Quite independent of the results of the ICM, I earlier stated the conclusion that for a superior player, across the initial range of x_r, between zero and the buy-in amount, here 1,000 chips, the slope of the curve plotting F_r against x_r should have a slope of $1/1 chip or greater. A curve, continuing from this initial segment, either concave or linearly, reaches the maximum value of F_r, $29,000, at the point at which x_r = 29,000, or earlier. This apparently places an outside limit on the range of values of x_r for which the curve can be concave--in other words, the range for which marginal chip value can be increasing. More generally, if z_1 is first prize, marginal chip value cannot increase past the point at which x_r = (z_1/Z)*X. In practice, there would not be a sharp break from positive to zero marginal chip value at such a point, so marginal chip value must begin to decline at some point before the stack reaches (z_1/Z)*X, or 29,000 chips in the example given.

(This will hold true at all points of the tournament until some of the prize money has been awarded. Thereafter, marginal chip value could be constant or increasing until some larger stack size was reached.)


Questions Remaining Unanswered

This still doesn't prove or disprove the principle that has been stated as, "Chips gained will usually increase your equity less than chips lost will decrease it." That would depend a great deal not only on the shape of the curve, but also on where on the curve the player usually spends the most time.

The modest conclusions just stated still leave a considerable range of stack sizes over which marginal chip value may be increasing for a superior player, due to the chip utility effect.
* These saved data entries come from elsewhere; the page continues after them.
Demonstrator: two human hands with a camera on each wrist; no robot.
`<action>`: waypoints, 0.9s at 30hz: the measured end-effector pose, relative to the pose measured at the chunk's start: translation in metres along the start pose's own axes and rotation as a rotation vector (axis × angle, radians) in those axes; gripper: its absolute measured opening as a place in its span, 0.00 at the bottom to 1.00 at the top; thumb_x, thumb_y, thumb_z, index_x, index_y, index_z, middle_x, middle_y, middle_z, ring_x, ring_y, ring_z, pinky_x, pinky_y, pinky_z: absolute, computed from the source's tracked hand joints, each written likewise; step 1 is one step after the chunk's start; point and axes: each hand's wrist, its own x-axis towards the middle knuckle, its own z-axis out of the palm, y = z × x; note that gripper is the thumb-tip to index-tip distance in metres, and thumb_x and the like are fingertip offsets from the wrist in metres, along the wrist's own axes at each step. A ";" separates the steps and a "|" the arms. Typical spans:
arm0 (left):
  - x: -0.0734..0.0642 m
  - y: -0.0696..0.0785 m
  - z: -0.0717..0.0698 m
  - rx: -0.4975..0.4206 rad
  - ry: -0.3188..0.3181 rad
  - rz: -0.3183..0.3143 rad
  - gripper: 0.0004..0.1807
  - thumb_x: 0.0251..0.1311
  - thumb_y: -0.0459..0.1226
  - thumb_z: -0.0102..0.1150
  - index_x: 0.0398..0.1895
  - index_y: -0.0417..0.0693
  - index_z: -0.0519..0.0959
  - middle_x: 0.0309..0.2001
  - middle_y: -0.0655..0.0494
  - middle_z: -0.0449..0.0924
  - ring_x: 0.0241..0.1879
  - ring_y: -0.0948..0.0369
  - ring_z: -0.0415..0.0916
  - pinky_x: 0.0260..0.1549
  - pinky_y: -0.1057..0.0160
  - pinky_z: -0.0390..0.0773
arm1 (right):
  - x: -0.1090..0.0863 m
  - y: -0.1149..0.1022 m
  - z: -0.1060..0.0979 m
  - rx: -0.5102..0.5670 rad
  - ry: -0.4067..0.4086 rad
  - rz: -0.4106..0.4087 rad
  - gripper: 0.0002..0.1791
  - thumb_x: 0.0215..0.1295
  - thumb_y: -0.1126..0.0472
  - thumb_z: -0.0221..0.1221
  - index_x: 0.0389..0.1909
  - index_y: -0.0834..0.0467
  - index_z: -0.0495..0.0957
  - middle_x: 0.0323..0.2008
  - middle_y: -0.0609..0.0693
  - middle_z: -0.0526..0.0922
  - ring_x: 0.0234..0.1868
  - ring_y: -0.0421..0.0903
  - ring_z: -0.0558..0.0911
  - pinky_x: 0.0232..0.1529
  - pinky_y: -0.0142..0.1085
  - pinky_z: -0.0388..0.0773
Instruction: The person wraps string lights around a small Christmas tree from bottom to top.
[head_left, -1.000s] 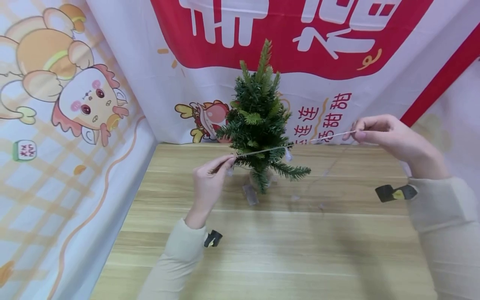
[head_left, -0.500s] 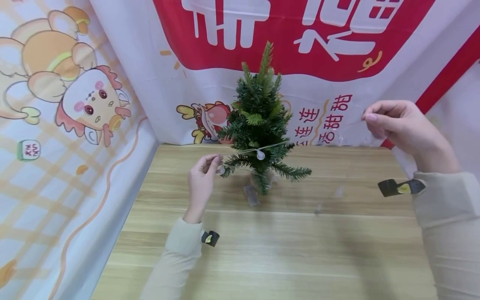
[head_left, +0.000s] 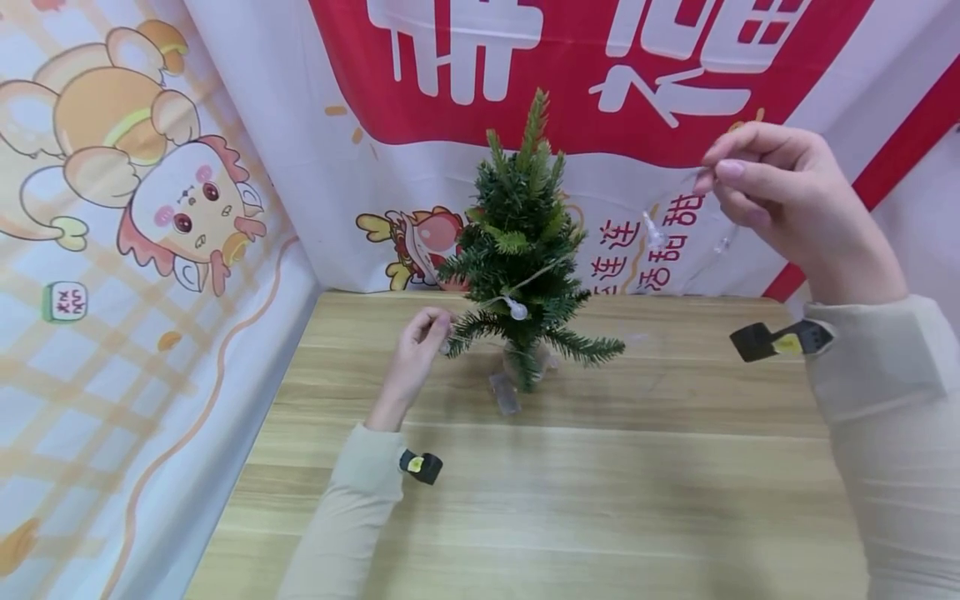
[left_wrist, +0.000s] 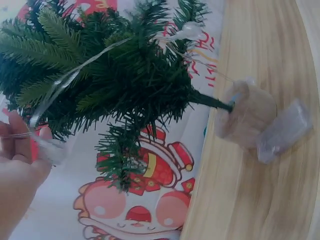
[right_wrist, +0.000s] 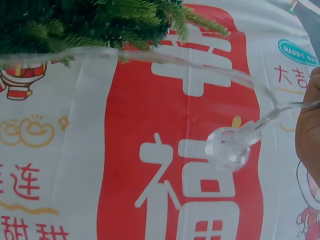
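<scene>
A small green artificial Christmas tree [head_left: 517,233] stands at the back of the wooden table. A clear wire string of lights [head_left: 542,271] crosses its front, with a round bulb [head_left: 516,309] against the lower branches. My left hand [head_left: 411,350] pinches the wire beside the tree's lower left branch; a bulb [left_wrist: 51,151] sits by its fingertips in the left wrist view. Raised to the right of the treetop, my right hand [head_left: 802,192] pinches another stretch of the string between thumb and fingers. Clear bulbs [head_left: 654,233] dangle below it, one large bulb [right_wrist: 227,150] near in the right wrist view.
A clear plastic box [head_left: 504,393] lies on the table [head_left: 525,500] at the foot of the tree, next to its round pale base [left_wrist: 250,115]. Printed cloth hangs [head_left: 622,183] close behind the tree, and another patterned cloth [head_left: 150,358] borders the left side.
My right hand has gone right, then up, lifting its end of the string. The wire now lies across the tree's front. My left hand has shifted slightly left, still pinching.
</scene>
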 end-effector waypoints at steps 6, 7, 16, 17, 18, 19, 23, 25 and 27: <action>0.004 -0.003 0.006 -0.324 0.080 -0.038 0.07 0.71 0.39 0.44 0.35 0.51 0.71 0.35 0.64 0.76 0.38 0.68 0.76 0.56 0.68 0.76 | 0.016 0.002 0.009 0.031 -0.119 -0.047 0.15 0.66 0.79 0.43 0.45 0.74 0.77 0.37 0.61 0.86 0.13 0.46 0.66 0.13 0.33 0.54; 0.004 -0.004 0.006 -0.341 0.086 -0.037 0.07 0.72 0.38 0.43 0.35 0.51 0.71 0.34 0.64 0.75 0.38 0.68 0.76 0.55 0.67 0.76 | 0.018 0.002 0.011 0.055 -0.133 -0.056 0.14 0.65 0.79 0.44 0.44 0.74 0.77 0.36 0.61 0.86 0.14 0.47 0.69 0.13 0.33 0.57; 0.012 -0.008 0.008 -0.334 0.186 -0.004 0.09 0.73 0.37 0.39 0.41 0.48 0.72 0.28 0.64 0.78 0.29 0.70 0.78 0.39 0.73 0.81 | 0.034 -0.011 0.028 0.113 -0.090 -0.132 0.11 0.62 0.80 0.46 0.40 0.78 0.76 0.36 0.66 0.85 0.20 0.51 0.77 0.17 0.32 0.71; 0.012 -0.008 0.007 -0.338 0.176 0.003 0.09 0.73 0.37 0.39 0.42 0.49 0.72 0.28 0.64 0.77 0.29 0.70 0.78 0.39 0.73 0.81 | 0.037 -0.012 0.030 0.098 -0.075 -0.132 0.11 0.63 0.80 0.46 0.40 0.78 0.75 0.36 0.66 0.85 0.19 0.52 0.76 0.17 0.32 0.71; 0.012 -0.008 0.007 -0.344 0.165 0.008 0.09 0.73 0.35 0.39 0.43 0.49 0.73 0.27 0.64 0.77 0.29 0.69 0.78 0.39 0.73 0.80 | 0.039 -0.014 0.032 0.092 -0.064 -0.130 0.10 0.63 0.79 0.47 0.40 0.78 0.75 0.35 0.66 0.85 0.19 0.52 0.76 0.17 0.33 0.71; 0.012 -0.007 0.007 -0.350 0.153 0.013 0.10 0.73 0.34 0.38 0.42 0.49 0.74 0.27 0.63 0.76 0.28 0.69 0.78 0.39 0.72 0.80 | 0.041 -0.015 0.033 0.097 -0.066 -0.133 0.10 0.63 0.79 0.47 0.40 0.79 0.75 0.35 0.67 0.85 0.19 0.52 0.75 0.18 0.33 0.71; 0.010 -0.002 0.006 -0.354 0.093 0.031 0.13 0.70 0.31 0.36 0.36 0.49 0.73 0.27 0.61 0.71 0.30 0.67 0.75 0.43 0.70 0.78 | 0.049 -0.019 0.035 0.153 -0.090 -0.155 0.08 0.62 0.79 0.50 0.40 0.80 0.74 0.35 0.68 0.84 0.18 0.53 0.73 0.18 0.34 0.72; 0.009 0.002 0.006 -0.313 0.069 0.038 0.09 0.67 0.32 0.39 0.35 0.48 0.72 0.28 0.62 0.72 0.32 0.66 0.74 0.45 0.69 0.77 | 0.052 -0.021 0.035 0.168 -0.111 -0.164 0.08 0.61 0.79 0.52 0.40 0.80 0.73 0.36 0.69 0.83 0.18 0.54 0.73 0.18 0.35 0.72; 0.008 0.004 0.006 -0.236 0.045 0.051 0.06 0.67 0.33 0.44 0.38 0.48 0.72 0.31 0.63 0.73 0.35 0.66 0.73 0.47 0.69 0.76 | 0.053 -0.022 0.037 0.142 -0.094 -0.160 0.09 0.62 0.78 0.52 0.41 0.79 0.73 0.37 0.68 0.83 0.18 0.53 0.73 0.18 0.34 0.71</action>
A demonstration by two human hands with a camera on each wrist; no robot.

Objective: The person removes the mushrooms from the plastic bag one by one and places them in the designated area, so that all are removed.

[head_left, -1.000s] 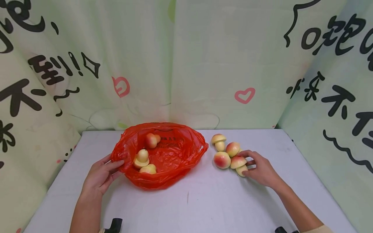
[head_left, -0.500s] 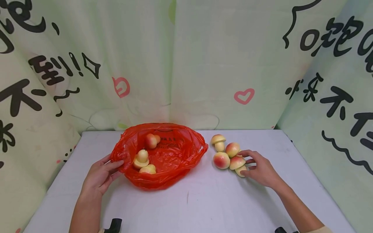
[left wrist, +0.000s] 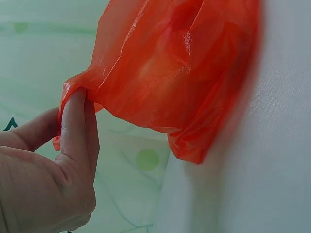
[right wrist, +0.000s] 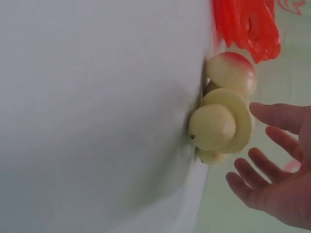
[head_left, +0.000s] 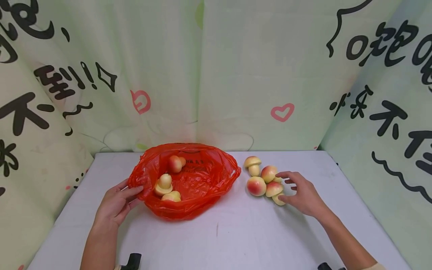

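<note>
My left hand pinches the left rim of a red plastic bag, thumb on one side and fingers on the other, as the left wrist view shows. Inside the bag lie toy mushrooms, among them one with its stem up and a reddish one. My right hand is spread around the near side of a cluster of toy mushrooms, close to a mushroom with a red and yellow cap. In the right wrist view that mushroom's stem faces the camera, and the right fingers are apart from it.
Other mushrooms in the cluster include a round red-capped one and a yellowish upright one at the back. All stand on a white-covered table. A printed curtain hangs behind the table and along both sides.
My right fingers have opened wider and drawn slightly back from the nearest mushroom. The left hand and the bag have stayed in place.
</note>
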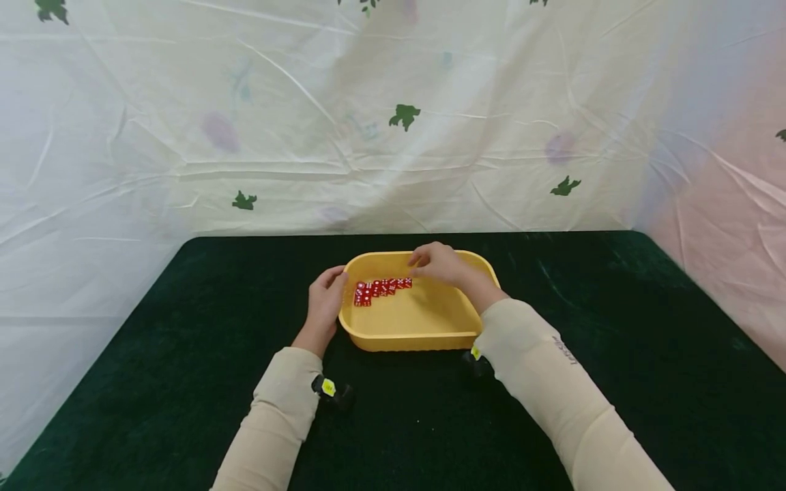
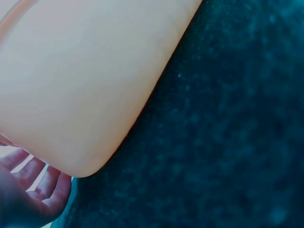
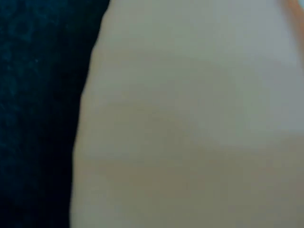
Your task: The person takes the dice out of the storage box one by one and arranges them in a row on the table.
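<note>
1. A tray (image 1: pixel 405 343) is sitting on a dark green worktop (image 1: pixel 399 436), between a person's two hands and within reach of both.

2. Red dice (image 1: pixel 376 289) are lying inside the tray, close together in a strip along its left part. The strip is running from beside the left hand to just short of the right hand's fingertips, and is growing thicker toward the left hand.

3. The left hand (image 1: pixel 322 300) is resting against the tray's left side. In the left wrist view its fingers are showing slightly spread, reaching along the wall rather than closing round anything. It is probably steadying the tray.

4. The right hand (image 1: pixel 443 264) is hanging over the tray's far side, its fingers bending down and toward the left hand. Whether they are pinching a die is not showing, so I cannot tell; the right wrist view is showing only tray wall and worktop.

5. The step in hand is seemingly arranging the dice into rows; the nearer rows are looking shorter than the far one.

6. The next move is likely calling for small, careful fingertip work just left of the right hand, squaring a die against its neighbours without nudging the strip, while the left hand is keeping the tray steady.
</note>
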`<state>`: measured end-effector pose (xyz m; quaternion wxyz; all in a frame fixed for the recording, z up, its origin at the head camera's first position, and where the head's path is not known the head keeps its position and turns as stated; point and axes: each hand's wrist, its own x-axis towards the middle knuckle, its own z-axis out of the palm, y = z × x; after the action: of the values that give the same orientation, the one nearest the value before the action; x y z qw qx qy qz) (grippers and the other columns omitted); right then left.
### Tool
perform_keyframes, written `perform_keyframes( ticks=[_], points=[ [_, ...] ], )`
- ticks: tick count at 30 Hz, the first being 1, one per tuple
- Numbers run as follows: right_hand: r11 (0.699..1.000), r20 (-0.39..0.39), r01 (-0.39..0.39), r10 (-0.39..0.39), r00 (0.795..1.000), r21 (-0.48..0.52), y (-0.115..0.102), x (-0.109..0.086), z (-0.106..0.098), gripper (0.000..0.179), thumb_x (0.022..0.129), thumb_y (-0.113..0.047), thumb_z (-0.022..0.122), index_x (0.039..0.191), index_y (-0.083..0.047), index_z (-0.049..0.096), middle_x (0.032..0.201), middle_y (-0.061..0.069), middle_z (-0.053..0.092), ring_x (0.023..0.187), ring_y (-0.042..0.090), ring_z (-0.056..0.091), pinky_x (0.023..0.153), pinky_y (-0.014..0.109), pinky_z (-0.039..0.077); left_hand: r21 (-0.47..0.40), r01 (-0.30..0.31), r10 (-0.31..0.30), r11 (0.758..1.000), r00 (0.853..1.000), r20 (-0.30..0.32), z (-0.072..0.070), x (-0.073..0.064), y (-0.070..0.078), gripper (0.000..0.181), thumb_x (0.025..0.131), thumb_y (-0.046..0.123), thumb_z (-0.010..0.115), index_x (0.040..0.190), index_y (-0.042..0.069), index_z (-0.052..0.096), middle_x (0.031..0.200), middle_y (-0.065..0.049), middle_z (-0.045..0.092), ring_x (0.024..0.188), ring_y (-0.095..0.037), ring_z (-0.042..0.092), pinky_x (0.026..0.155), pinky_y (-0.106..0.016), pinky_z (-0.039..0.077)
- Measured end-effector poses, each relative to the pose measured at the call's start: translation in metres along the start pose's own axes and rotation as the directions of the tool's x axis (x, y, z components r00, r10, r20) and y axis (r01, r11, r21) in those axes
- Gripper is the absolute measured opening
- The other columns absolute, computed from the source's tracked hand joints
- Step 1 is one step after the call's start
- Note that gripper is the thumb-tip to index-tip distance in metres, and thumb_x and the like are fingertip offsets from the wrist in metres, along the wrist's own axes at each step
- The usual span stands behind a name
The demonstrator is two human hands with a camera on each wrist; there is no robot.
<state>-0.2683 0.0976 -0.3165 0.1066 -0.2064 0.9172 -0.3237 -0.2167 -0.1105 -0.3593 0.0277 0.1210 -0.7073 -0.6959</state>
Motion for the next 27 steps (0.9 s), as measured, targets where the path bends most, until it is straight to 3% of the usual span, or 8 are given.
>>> perform_keyframes(
  ticks=[13,20,27],
  points=[
    [0.999,-0.021,0.024,-0.024,0.999,-0.041,0.005,0.004,0.018,0.019,0.079,-0.012,0.062,0.094,-0.001,0.062,0.085,0.009,0.059,0.073,0.019,0.050,0.065,0.027,0.042,0.004,-0.010,0.010,1.000,1.000,-0.002,0.000,0.000,-0.002,0.025,0.091,0.021,0.043,0.112,0.010,0.051,0.111,-0.006,0.048,0.098,-0.020,0.046,0.083,-0.031,0.040],
    [0.998,-0.019,-0.041,0.040,0.999,-0.039,0.008,0.005,0.023,0.022,0.080,-0.011,0.060,0.100,-0.003,0.061,0.090,0.007,0.058,0.070,0.017,0.050,0.063,0.026,0.041,-0.002,-0.017,0.017,1.000,1.000,-0.013,0.000,0.000,-0.003,0.025,0.091,0.020,0.043,0.111,0.008,0.052,0.110,-0.007,0.048,0.098,-0.021,0.047,0.082,-0.030,0.040],
    [0.997,-0.015,-0.059,0.058,0.998,-0.056,0.010,0.007,0.028,0.024,0.080,-0.012,0.059,0.102,-0.001,0.061,0.095,0.009,0.060,0.074,0.018,0.051,0.067,0.027,0.043,-0.011,-0.017,0.017,1.000,1.000,-0.006,0.000,-0.001,-0.002,0.025,0.091,0.020,0.043,0.111,0.008,0.052,0.110,-0.008,0.048,0.099,-0.022,0.046,0.083,-0.031,0.040]
  ],
)
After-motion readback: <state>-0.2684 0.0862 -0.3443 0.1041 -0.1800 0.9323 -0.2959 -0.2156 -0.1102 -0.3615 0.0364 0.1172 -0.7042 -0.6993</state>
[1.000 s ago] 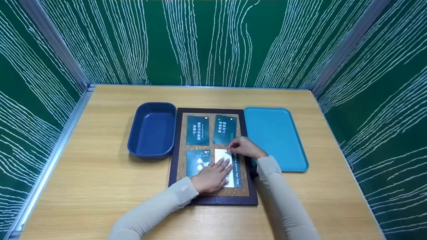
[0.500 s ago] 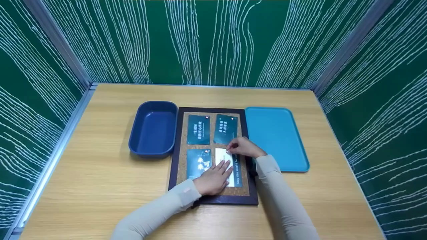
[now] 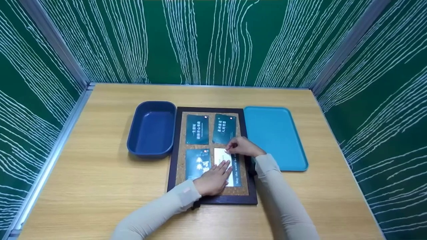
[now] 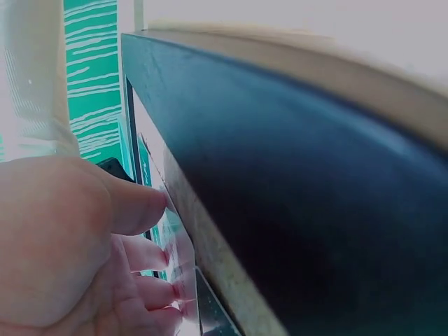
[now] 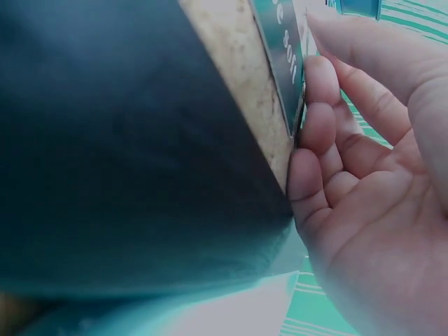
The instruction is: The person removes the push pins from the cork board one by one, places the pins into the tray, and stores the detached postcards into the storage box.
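Note:
My left hand (image 3: 211, 180) lies with fingers spread, pressing a white and dark green card (image 3: 236, 176) onto the lower right of a framed corkboard (image 3: 213, 195). At that card's top edge my right hand (image 3: 245, 146) pinches a small pushpin (image 3: 226, 151) between thumb and forefinger. Its other fingers (image 5: 320, 127) curl at the card in the right wrist view, where the pin is hidden. Three green cards with white lettering are pinned alongside: one upper left (image 3: 196, 130), one upper right (image 3: 224, 129), one lower left (image 3: 197, 163), partly under the left hand.
A deep dark blue tray (image 3: 151, 133) stands against the board's left side. On the right lies a flat light blue tray (image 3: 277, 138). The wooden table (image 3: 100, 173) is enclosed by green walls (image 3: 227, 43) with white wavy lines.
The left hand has slid slightly down the card, uncovering more lettering on the lower left card. The right hand keeps its pinch at almost the same spot.

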Motion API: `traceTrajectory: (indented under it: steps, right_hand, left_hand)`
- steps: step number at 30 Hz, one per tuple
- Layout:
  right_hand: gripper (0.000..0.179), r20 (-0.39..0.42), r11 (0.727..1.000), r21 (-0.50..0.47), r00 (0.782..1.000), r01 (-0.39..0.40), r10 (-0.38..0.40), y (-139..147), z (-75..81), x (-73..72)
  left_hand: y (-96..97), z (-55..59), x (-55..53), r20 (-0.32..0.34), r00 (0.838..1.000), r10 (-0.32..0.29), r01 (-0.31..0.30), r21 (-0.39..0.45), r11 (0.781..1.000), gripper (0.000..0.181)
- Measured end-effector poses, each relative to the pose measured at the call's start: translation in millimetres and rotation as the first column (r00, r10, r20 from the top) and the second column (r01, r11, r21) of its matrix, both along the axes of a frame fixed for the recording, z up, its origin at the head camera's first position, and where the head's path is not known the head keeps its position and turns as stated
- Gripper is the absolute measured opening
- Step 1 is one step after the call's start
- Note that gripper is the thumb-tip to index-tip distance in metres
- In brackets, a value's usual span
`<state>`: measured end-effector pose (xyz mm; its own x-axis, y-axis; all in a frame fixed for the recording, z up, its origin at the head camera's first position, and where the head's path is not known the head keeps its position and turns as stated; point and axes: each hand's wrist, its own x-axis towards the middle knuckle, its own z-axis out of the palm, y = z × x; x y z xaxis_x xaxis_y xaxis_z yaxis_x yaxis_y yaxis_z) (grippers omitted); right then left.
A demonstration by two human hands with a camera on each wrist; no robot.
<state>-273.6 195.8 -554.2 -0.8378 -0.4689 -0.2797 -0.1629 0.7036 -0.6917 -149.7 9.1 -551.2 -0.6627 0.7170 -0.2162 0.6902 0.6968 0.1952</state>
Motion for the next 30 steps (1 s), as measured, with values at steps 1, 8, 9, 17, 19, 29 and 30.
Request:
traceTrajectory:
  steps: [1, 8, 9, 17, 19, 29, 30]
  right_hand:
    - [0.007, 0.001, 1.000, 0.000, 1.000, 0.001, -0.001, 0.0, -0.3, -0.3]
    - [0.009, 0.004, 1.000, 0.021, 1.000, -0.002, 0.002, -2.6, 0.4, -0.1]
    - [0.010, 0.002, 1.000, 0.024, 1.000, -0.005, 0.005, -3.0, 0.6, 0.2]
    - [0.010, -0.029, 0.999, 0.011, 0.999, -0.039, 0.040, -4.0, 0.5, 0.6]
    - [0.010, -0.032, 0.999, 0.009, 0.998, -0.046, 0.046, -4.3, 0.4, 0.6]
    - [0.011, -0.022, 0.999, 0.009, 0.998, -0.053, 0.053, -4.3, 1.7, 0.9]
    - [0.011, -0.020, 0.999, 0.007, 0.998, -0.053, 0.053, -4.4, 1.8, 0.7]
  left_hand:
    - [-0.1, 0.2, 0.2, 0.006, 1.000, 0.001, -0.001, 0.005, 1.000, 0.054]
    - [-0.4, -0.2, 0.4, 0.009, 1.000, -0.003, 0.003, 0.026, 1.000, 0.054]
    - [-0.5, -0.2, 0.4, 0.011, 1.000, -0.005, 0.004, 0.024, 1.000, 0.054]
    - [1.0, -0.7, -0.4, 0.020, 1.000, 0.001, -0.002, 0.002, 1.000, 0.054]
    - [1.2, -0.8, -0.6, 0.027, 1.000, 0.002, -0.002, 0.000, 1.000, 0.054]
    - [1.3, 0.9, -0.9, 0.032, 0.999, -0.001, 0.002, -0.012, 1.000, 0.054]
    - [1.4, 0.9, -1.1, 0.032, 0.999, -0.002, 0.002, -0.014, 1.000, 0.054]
In the example given, it would be a major achievement to increase one's stack from 1,000 to, say, 6,000--and it's entirely plausible that marginal chip value could be increasing up to that point, or much higher.

F_r is a function of multiple variables. Note that the curve plotting F_r against x_r, and hence player r's location on that curve, can and routinely does change substantially as a result of changes to the other stacks x, or the scenario S. Events leading to this include, as examples only, other players winning chips from each other, players busting out, blinds increasing, or other players wising up and starting to play better poker. All of this has the potential for placing player r in a position in which marginal chip value is now increasing, although it was previously decreasing for him. However, the range across which marginal chip value can potentially be increasing remains subject to constraints as discussed above.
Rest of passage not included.